Agatha addresses her guests with a red plastic heart on her noggin and red stockings on her legs.
At the retrospective of posters done by the eminent Spanish couturier Agatha Ruiz De La Prada, the chisme was about the upcoming corruption trial of Princess Cristina and her husband—and the scandal’s possible repercussions for Cristina’s brother, Felipe VI, The King of Spain.

King Felipe VI & Queen Letizia
“The feeling at the moment in Madrid is that Cristina won’t end up doing jail time but her husband [Inaki Urdangarin] almost certainly will,” a well-connected guest told me.

Princess Cristina & husband Inaki Urdangarin
Will she stick with him? “Oh yes, she’s deliriously in love and the marriage is strong. But the fear here is that one more wrong move and the monarchy is in danger of being abolished.” Many feel the monarch is essential in uniting the various regions of Spain, where separatist movements abound like olive trees.
Christina and Inaki go on trial later in the year for looting a nonprofit they controlled and for tax evasion. It is the first criminal trial of a member of the royal family in modern Spanish history. Early in June, the king stripped them of their titles, Duke and Duchess of Palma de Mallorca, and banished their presence from royal occasions.

When you are a Grandee of Spain, you can hang your posters on plastic coat hangers
A smart and lively crowd turned out to sip sherry and admire the riotous posters Agatha has created over the last thirty years. The exhibition is at the Cervantes Institute, the Spanish cultural center in New York, located in the bucolic enclave of Amster Yard in Turtle Bay.
Agatha Ruiz de la Prada is a dress designer from an ancient family of Spanish nobility, much as Emilio Pucci (Marchese di Barsento) was in Italy and Jacqueline De Ribes (daughter and wife of a count) is in France.
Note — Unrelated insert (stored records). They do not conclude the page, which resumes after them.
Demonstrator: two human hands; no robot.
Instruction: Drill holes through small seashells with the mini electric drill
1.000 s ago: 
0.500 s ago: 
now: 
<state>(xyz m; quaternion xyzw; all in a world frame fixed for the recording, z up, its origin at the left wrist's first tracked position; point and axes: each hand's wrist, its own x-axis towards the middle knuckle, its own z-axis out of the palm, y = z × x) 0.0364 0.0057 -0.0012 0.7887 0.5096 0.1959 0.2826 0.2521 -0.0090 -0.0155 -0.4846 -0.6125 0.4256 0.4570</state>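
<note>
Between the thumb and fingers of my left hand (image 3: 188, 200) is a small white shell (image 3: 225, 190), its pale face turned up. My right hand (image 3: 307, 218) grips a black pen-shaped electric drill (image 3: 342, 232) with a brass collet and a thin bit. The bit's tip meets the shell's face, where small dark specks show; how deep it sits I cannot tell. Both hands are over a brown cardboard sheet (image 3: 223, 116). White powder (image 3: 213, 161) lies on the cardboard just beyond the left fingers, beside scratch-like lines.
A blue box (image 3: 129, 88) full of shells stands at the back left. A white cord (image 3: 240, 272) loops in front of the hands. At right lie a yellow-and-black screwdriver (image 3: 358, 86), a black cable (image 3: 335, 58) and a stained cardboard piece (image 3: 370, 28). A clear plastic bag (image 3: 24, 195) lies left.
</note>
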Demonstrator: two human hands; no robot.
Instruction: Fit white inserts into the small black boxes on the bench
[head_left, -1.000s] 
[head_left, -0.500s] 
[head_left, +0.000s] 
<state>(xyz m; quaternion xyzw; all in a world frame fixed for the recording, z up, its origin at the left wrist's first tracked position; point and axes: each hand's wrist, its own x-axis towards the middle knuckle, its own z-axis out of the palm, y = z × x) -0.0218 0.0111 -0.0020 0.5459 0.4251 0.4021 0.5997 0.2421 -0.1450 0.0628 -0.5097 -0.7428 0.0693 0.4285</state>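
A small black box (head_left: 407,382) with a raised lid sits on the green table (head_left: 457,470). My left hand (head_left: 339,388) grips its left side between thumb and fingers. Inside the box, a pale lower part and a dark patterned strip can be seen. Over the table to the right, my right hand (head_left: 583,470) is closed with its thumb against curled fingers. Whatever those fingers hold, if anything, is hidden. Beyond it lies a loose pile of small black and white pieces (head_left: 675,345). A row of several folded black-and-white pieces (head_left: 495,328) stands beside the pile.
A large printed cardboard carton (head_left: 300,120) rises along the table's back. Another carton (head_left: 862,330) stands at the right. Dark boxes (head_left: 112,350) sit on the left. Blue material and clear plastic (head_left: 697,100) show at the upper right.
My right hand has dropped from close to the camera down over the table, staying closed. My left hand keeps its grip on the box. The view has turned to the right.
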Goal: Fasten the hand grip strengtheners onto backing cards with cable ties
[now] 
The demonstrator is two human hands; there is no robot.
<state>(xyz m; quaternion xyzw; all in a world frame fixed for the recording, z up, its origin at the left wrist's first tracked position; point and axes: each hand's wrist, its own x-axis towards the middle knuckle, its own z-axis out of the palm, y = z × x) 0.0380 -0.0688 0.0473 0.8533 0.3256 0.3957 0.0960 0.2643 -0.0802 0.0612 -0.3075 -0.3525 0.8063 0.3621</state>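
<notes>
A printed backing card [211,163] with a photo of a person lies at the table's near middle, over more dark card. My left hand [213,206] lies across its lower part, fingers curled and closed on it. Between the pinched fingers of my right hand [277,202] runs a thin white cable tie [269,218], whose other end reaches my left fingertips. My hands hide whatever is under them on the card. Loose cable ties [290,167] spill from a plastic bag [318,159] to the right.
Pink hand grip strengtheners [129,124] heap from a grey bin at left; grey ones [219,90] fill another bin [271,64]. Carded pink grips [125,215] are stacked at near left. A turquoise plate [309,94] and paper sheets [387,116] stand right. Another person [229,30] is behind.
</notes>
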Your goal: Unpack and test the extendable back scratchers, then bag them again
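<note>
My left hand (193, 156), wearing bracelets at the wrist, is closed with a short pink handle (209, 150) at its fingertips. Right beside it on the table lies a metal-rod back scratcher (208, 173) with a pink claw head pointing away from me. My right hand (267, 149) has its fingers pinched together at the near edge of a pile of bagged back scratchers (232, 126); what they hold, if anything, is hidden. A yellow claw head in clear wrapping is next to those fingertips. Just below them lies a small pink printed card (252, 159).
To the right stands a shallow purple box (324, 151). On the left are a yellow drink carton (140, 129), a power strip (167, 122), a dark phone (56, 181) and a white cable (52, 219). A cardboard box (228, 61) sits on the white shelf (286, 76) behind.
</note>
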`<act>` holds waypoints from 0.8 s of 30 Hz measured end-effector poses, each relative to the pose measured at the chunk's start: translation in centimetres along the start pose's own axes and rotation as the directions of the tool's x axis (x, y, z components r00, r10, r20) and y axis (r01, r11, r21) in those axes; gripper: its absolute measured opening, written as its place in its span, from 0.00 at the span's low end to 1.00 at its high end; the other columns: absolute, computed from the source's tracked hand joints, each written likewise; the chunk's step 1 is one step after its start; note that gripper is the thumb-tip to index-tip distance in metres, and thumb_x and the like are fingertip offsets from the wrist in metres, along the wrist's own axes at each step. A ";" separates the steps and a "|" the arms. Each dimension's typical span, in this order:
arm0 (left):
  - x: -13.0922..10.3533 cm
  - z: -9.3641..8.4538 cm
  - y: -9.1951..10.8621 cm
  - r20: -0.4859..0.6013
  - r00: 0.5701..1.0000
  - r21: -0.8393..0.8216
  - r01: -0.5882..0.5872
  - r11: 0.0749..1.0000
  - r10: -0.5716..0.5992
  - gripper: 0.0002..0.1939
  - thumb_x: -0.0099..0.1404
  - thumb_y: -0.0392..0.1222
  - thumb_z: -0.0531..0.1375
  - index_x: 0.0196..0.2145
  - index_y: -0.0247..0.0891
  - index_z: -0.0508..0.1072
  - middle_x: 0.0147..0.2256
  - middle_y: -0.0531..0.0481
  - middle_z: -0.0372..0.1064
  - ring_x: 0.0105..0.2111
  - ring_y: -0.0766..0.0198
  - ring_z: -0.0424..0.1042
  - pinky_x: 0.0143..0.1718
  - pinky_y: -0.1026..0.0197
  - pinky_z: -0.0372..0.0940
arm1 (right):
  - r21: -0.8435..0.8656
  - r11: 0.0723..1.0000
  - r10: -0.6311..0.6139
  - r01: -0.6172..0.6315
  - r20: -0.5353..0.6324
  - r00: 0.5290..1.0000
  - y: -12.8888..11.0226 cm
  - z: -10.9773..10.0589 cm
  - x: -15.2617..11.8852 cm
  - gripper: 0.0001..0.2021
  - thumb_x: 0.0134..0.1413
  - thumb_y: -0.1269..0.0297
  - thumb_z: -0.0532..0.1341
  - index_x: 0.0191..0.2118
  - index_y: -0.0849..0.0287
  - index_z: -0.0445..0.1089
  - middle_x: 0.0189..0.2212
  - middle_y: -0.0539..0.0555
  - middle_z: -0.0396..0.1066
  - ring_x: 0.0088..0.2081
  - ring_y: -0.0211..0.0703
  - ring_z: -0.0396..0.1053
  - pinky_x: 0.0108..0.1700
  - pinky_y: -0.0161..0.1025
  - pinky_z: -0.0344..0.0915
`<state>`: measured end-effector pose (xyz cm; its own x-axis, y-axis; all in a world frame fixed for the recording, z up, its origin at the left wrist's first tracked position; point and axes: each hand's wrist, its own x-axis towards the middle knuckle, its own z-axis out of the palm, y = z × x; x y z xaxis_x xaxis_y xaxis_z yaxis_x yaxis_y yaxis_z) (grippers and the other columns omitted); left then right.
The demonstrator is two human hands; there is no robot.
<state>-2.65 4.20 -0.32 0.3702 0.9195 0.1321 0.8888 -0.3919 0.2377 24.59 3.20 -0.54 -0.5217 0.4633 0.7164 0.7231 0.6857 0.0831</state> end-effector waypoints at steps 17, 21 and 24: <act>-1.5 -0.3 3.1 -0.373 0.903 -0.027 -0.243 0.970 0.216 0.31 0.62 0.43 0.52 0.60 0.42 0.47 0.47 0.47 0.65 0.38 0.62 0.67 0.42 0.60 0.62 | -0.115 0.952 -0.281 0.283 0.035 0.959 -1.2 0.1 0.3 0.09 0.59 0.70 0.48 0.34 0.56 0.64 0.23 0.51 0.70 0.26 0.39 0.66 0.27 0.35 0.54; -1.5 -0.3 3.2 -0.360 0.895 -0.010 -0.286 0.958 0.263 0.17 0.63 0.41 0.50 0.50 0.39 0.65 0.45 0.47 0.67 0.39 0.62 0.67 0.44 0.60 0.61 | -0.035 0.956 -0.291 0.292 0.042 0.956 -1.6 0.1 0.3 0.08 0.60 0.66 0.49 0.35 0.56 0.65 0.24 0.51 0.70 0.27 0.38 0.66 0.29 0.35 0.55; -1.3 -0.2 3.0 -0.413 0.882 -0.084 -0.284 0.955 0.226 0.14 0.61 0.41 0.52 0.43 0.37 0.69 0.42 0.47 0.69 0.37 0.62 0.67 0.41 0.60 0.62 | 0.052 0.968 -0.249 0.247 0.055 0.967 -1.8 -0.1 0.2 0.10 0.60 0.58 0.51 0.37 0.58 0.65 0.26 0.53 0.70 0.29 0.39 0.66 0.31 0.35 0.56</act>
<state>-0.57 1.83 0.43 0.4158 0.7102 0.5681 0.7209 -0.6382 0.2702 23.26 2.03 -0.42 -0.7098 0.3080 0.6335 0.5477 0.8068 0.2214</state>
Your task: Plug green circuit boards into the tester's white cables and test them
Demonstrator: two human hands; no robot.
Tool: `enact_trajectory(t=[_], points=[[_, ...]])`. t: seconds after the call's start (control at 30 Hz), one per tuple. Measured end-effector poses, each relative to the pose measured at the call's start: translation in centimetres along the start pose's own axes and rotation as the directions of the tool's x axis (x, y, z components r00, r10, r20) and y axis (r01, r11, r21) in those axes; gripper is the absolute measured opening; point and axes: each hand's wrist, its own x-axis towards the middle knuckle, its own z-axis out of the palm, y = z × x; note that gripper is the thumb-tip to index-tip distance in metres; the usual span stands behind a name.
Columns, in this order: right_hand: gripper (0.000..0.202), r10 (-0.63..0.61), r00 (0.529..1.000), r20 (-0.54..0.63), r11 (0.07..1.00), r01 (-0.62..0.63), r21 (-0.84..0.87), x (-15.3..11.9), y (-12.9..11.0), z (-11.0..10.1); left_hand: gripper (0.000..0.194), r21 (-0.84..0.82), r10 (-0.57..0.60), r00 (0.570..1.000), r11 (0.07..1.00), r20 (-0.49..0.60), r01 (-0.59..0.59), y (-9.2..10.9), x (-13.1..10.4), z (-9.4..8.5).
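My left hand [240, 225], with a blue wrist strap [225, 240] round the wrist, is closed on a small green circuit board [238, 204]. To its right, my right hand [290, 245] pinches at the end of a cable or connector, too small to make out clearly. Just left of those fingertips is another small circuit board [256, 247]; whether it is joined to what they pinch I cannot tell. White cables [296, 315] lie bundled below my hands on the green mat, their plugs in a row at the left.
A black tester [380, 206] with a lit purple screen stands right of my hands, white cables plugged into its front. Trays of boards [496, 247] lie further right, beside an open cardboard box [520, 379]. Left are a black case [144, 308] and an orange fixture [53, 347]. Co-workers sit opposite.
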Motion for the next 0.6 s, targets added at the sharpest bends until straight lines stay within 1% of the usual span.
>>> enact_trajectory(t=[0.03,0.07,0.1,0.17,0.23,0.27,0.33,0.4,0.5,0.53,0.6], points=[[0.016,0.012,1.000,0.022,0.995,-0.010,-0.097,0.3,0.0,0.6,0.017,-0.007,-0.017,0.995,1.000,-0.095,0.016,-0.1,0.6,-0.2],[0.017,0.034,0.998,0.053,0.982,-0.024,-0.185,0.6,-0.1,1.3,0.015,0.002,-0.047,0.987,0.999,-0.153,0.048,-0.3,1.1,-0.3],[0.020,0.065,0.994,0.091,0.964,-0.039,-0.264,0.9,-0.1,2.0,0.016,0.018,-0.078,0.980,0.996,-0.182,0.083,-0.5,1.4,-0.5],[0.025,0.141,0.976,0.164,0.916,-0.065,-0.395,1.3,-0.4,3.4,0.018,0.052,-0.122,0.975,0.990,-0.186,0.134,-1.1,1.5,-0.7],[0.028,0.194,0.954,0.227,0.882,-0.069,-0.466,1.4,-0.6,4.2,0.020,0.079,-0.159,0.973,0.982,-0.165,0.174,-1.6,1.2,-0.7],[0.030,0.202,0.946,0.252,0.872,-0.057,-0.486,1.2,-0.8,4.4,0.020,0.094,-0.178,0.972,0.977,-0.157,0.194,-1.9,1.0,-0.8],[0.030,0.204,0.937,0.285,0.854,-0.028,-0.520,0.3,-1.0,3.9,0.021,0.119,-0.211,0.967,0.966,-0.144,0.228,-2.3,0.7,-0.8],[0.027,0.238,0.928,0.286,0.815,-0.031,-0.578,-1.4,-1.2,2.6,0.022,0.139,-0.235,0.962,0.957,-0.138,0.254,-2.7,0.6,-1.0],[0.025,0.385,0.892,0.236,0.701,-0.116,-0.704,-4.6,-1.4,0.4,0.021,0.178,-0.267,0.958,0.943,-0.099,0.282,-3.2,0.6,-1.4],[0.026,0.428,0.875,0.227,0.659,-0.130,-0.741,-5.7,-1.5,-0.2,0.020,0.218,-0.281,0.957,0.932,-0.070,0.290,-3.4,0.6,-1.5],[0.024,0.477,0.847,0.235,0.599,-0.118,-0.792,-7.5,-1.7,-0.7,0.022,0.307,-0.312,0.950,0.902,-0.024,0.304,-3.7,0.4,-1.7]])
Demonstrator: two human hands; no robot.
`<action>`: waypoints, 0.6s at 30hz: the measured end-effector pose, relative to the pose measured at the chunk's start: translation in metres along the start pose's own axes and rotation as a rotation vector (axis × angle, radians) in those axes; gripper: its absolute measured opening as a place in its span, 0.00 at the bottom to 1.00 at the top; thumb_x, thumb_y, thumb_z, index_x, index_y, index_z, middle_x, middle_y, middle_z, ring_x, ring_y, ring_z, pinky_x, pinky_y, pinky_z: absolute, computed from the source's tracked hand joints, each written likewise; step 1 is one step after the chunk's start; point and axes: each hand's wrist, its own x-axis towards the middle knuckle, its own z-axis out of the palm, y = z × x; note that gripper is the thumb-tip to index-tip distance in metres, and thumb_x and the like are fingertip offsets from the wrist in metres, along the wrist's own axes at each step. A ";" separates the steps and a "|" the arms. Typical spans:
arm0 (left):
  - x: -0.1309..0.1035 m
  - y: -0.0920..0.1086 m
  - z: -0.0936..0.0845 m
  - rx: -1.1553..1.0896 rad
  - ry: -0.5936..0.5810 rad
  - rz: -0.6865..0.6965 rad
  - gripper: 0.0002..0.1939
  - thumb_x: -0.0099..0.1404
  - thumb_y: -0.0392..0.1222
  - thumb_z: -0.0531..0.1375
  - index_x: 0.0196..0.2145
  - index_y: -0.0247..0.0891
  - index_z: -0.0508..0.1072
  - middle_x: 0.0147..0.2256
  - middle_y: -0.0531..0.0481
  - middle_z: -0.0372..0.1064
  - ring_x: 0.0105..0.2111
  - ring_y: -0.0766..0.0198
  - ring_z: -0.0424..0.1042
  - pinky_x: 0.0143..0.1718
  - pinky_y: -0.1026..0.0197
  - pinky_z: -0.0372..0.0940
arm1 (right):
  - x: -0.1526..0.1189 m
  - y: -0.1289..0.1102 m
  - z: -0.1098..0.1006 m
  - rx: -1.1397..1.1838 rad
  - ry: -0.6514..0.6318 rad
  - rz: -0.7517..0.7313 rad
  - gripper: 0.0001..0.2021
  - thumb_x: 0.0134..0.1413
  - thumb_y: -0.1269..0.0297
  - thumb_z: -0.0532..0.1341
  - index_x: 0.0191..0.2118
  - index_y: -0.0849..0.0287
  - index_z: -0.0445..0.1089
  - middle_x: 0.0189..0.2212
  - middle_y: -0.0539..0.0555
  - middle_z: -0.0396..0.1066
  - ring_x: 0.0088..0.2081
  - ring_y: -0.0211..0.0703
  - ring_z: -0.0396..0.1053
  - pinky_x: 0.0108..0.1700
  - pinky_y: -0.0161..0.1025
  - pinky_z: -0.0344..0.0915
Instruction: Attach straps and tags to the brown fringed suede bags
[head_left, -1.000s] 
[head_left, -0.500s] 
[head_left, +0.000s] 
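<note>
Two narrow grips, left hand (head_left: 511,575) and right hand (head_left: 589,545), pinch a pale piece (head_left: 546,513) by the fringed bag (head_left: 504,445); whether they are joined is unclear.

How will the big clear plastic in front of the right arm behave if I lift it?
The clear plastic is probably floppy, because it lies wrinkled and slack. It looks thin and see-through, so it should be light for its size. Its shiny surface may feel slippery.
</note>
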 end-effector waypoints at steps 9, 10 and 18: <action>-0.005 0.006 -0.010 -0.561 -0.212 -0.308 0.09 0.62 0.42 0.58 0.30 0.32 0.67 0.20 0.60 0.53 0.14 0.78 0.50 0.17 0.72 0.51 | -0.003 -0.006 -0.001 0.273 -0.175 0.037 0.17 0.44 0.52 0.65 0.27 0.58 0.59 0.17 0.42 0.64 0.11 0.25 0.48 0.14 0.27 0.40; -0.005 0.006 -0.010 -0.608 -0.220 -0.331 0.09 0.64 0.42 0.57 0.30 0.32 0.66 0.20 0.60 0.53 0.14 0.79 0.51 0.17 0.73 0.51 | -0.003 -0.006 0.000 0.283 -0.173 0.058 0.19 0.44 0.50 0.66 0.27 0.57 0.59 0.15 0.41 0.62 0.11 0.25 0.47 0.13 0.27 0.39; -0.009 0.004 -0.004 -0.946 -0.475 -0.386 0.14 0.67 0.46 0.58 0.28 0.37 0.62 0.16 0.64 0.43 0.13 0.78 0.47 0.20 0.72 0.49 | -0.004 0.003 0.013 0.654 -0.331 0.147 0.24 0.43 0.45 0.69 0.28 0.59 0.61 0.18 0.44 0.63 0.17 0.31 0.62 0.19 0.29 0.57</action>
According to the Almanach de Gotha (which Orb consults each morning), Agatha is the 12th Marchioness de Castelldosrius, and the 19th Baroness of Santa Pau. Que abolengo, as we say in The Bronx.

Alejandra Cicognani

Luz Miriam Toro
As is often the case, all this blue blood gives Agatha license to dress and act eccentrically and to design eccentric clothes. She employs a palette of bright colors that outdoes Walt Disney and she embraces motifs such as hearts and stars. Her oeuvre is childlike, whimsical, and unpretentious. With that concept and the business acumen of a Pierre Cardin, she has built a worldwide retail and licensing empire.
Greeting Agatha and celebrating the Solstice were such as Alejandra Cicognani, the fashion publicist who reps small exquisite Italian labels; Luz Miriam Toro, the pre-Columbian expert and collector; investment banker Violy McCausland and her husband, amiable Brazilian art dealer Frederico Seve; the ravishing Spanish model Eugenia Silva; and Gabriel Rivera-Barraza, the p.r. man who has developed a speciality introducing prominent fashion designers in South America to the New York media. That’s why he’s always Flying Down to Rio—or Asuncion.